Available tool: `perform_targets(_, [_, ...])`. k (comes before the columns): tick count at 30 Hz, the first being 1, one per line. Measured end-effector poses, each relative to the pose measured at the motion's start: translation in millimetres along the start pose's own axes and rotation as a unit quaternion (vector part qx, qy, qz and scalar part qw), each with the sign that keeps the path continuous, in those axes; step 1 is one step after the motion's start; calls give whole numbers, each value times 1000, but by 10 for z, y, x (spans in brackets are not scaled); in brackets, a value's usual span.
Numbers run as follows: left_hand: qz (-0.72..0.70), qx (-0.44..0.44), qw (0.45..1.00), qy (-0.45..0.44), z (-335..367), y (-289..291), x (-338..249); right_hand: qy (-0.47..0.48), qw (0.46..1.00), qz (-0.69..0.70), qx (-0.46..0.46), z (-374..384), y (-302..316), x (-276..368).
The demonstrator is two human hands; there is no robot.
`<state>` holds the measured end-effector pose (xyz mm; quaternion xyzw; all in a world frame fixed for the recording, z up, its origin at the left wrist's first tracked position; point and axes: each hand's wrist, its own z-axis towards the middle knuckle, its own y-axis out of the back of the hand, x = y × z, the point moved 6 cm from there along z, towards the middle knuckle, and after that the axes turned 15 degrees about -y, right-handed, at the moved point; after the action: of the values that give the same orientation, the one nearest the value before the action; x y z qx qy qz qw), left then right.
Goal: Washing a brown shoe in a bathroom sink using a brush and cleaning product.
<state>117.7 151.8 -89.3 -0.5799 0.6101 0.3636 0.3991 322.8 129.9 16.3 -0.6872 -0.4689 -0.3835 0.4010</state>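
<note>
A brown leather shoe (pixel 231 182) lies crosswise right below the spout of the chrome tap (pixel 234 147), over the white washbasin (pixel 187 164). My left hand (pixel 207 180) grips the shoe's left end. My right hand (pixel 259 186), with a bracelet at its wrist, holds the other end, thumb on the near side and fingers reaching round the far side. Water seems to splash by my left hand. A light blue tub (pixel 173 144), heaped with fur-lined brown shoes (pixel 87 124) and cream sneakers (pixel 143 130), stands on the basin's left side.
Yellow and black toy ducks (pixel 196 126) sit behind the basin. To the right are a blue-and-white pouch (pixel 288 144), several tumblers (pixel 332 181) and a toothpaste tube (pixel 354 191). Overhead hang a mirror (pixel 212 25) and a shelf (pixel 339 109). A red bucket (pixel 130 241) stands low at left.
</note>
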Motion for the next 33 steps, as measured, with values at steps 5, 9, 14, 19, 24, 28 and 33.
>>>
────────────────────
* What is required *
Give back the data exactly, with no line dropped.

* Final answer *
Available tool: `perform_targets(_, [_, ...])`. k (comes before the columns): tick count at 30 Hz, the first being 1, one per line. Measured end-effector poses, each relative to the pose measured at the motion's start: translation in millimetres along the start pose's own axes and rotation as a unit quaternion (vector part qx, qy, qz and scalar part qw), each with the sign that keeps the path continuous, in those axes; step 1 is one step after the motion's start; calls give whole numbers, each value times 1000, but by 10 for z, y, x (spans in brackets are not scaled); in brackets, a value's usual span.
Numbers run as follows: left_hand: qz (-0.72..0.70), qx (-0.44..0.44), qw (0.45..1.00), qy (-0.45..0.44), z (-335..367), y (-289..291), x (-338..249); right_hand: qy (-0.47..0.48), qw (0.46..1.00), qz (-0.69..0.70), qx (-0.46..0.46), z (-374..384), y (-302..316), x (-276..368).
The demonstrator is two human hands; there is no robot.
`<state>` holds the measured end-effector pose (xyz mm; quaternion xyzw; all in a world frame fixed for the recording, z up, its origin at the left wrist's first tracked position; point and axes: each hand's wrist, its own z-axis towards the middle knuckle, its own y-axis out of the back of the hand, x = y × z, the point moved 6 cm from there along z, towards the middle knuckle, and after that the axes turned 15 degrees about -y, right-handed, at the moved point; after the action: of the values that give the same orientation, the one nearest the value before the action; x y z qx qy qz qw), left then right.
Goal: Washing a brown shoe in a bathroom sink using a brush and cleaning product.
<state>117.7 151.8 -89.3 -0.5799 0.6101 0.3636 0.3991 322.8 129.9 16.3 -0.6872 -0.4689 -0.3835 0.4010</state>
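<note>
A brown leather shoe (pixel 231 182) lies crosswise right below the spout of the chrome tap (pixel 234 147), over the white washbasin (pixel 187 164). My left hand (pixel 207 180) grips the shoe's left end. My right hand (pixel 259 186), with a bracelet at its wrist, holds the other end, thumb on the near side and fingers reaching round the far side. Water seems to splash by my left hand. A light blue tub (pixel 173 144), heaped with fur-lined brown shoes (pixel 87 124) and cream sneakers (pixel 143 130), stands on the basin's left side.
Yellow and black toy ducks (pixel 196 126) sit behind the basin. To the right are a blue-and-white pouch (pixel 288 144), several tumblers (pixel 332 181) and a toothpaste tube (pixel 354 191). Overhead hang a mirror (pixel 212 25) and a shelf (pixel 339 109). A red bucket (pixel 130 241) stands low at left.
</note>
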Motion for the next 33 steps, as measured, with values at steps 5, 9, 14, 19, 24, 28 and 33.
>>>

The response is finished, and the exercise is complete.